# What you should do
Pull every "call" line out of the data below.

# Data excerpts
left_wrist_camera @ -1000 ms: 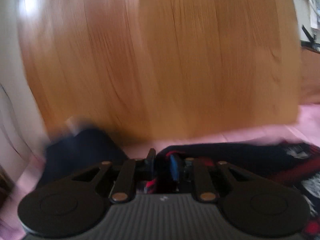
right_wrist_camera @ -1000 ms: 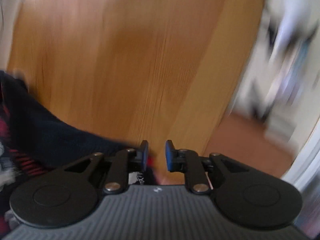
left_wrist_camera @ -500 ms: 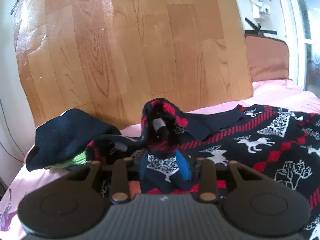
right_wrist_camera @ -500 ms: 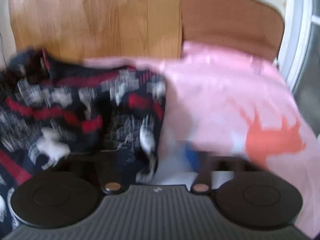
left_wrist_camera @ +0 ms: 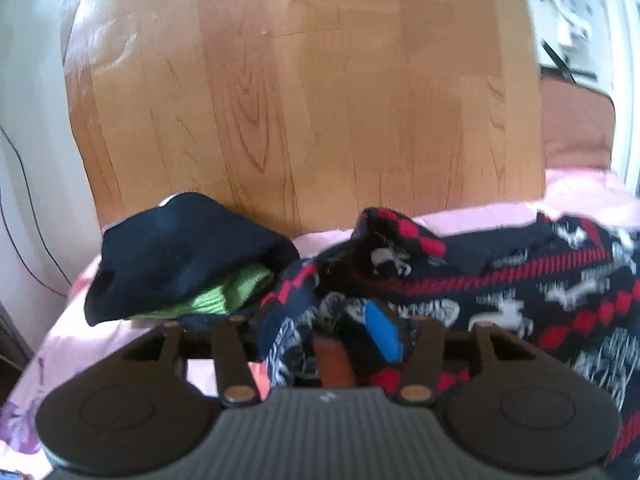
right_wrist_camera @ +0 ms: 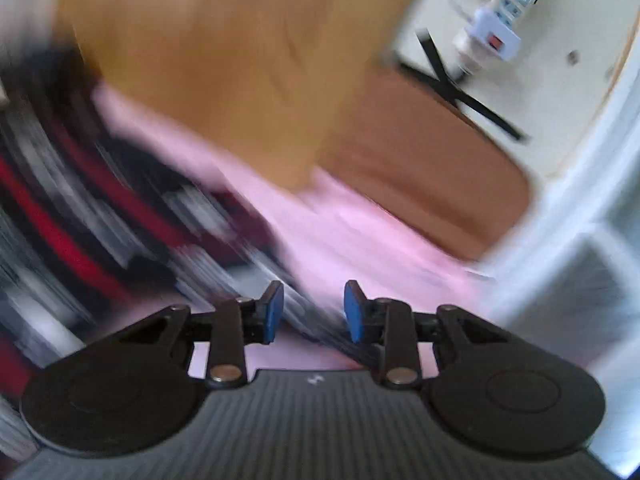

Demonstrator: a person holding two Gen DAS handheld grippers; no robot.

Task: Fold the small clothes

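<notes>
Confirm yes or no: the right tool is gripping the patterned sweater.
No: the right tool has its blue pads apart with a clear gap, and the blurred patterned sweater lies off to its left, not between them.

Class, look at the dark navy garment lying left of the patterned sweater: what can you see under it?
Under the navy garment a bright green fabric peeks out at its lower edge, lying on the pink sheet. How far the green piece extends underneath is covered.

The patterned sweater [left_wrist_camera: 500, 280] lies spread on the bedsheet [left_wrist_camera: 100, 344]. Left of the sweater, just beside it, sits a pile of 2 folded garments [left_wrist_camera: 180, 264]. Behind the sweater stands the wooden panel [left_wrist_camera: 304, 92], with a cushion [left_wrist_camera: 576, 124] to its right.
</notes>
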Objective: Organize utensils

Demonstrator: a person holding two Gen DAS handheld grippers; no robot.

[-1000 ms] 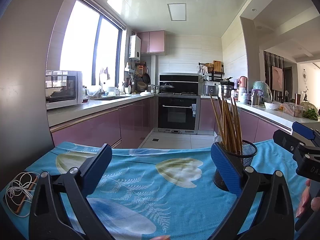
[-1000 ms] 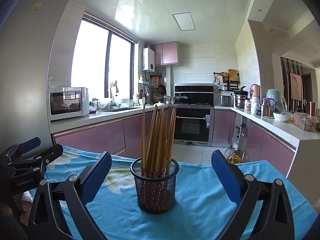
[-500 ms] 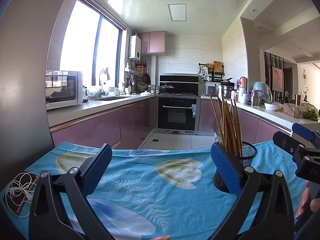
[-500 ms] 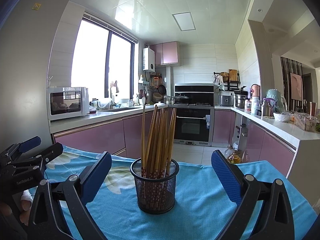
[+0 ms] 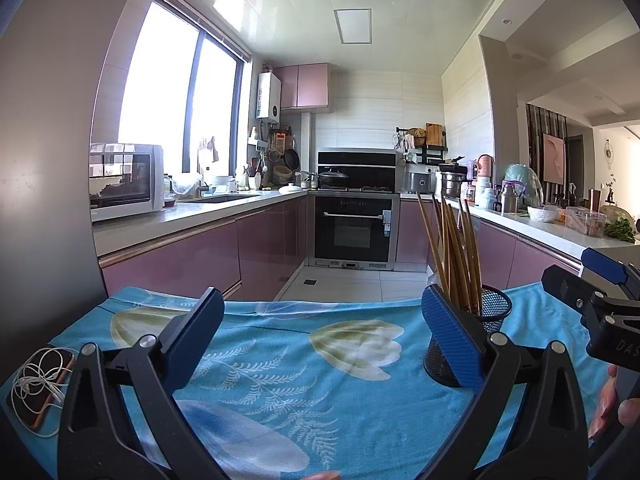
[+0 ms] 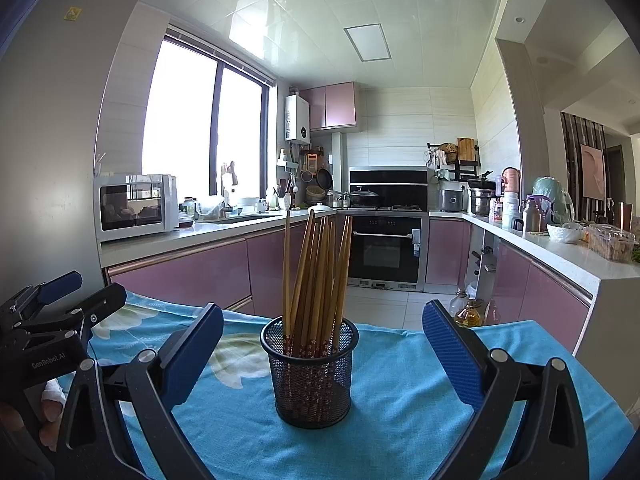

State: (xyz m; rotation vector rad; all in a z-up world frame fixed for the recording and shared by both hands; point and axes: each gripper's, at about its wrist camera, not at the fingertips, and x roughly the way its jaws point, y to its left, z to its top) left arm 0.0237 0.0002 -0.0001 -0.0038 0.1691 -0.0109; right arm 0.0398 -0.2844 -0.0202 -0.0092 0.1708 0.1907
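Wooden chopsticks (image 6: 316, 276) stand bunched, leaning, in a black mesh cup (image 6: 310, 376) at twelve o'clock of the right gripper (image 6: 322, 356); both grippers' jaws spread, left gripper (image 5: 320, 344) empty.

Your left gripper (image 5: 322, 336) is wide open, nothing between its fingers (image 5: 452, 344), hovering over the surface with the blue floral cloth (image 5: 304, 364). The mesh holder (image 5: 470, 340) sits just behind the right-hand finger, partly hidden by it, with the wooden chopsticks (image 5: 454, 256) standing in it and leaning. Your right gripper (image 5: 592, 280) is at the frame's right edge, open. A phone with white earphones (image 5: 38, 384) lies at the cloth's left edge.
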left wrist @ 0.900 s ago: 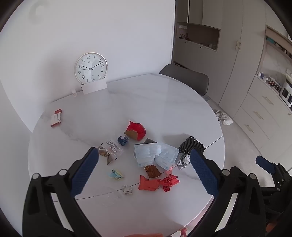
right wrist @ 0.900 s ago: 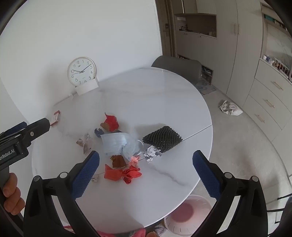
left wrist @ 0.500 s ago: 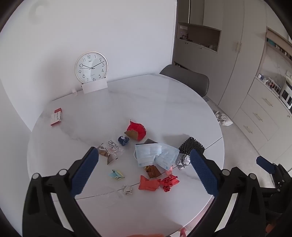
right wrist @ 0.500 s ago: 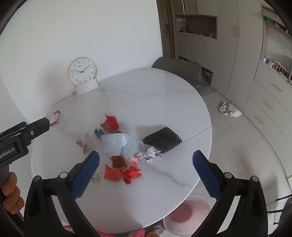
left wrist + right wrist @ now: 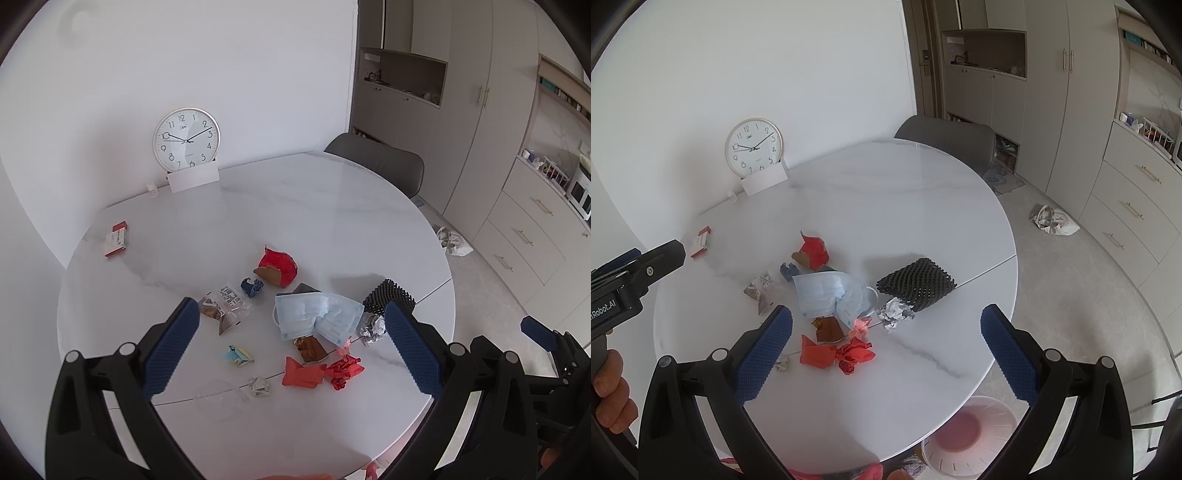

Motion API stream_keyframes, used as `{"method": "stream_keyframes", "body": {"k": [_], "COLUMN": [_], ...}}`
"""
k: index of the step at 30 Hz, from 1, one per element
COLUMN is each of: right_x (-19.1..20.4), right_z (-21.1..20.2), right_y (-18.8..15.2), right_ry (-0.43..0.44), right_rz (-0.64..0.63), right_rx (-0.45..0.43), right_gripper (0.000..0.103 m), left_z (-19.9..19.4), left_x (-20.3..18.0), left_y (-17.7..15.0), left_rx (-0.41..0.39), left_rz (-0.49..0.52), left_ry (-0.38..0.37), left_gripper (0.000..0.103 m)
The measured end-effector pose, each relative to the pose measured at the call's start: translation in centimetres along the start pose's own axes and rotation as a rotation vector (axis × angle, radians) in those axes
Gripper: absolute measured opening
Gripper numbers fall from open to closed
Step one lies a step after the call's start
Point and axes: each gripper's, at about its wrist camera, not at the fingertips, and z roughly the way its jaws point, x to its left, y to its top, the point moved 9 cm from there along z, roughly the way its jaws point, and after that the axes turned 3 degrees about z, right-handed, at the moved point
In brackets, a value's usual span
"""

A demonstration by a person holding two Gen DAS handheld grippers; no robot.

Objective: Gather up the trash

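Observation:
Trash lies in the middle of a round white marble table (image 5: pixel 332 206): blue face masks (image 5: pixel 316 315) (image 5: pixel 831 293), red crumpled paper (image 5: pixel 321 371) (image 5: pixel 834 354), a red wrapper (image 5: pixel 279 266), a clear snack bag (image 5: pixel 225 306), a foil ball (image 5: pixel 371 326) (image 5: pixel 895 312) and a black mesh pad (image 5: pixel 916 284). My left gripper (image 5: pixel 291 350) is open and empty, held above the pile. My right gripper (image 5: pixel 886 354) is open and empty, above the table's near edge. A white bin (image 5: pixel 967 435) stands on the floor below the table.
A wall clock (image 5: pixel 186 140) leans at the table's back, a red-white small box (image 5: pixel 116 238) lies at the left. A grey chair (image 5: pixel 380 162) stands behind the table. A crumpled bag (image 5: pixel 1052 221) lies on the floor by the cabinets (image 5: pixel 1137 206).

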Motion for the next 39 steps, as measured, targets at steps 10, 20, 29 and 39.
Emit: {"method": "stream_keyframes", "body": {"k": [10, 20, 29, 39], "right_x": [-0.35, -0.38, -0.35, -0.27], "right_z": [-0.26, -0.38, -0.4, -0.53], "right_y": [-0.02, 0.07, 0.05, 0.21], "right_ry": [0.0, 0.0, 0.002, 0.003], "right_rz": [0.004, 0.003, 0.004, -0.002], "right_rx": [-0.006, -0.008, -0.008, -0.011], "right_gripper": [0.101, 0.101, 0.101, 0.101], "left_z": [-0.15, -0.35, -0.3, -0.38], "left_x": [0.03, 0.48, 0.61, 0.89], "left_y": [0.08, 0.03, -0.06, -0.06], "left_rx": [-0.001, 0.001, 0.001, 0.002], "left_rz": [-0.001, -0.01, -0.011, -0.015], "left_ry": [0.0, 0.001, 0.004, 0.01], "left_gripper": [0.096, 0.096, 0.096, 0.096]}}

# The answer
The measured end-effector pose, each relative to the pose measured at the call's start: translation in centimetres along the start pose's own axes and rotation as a rotation vector (axis × angle, radians) in those axes
Step one lies a step after the call's start

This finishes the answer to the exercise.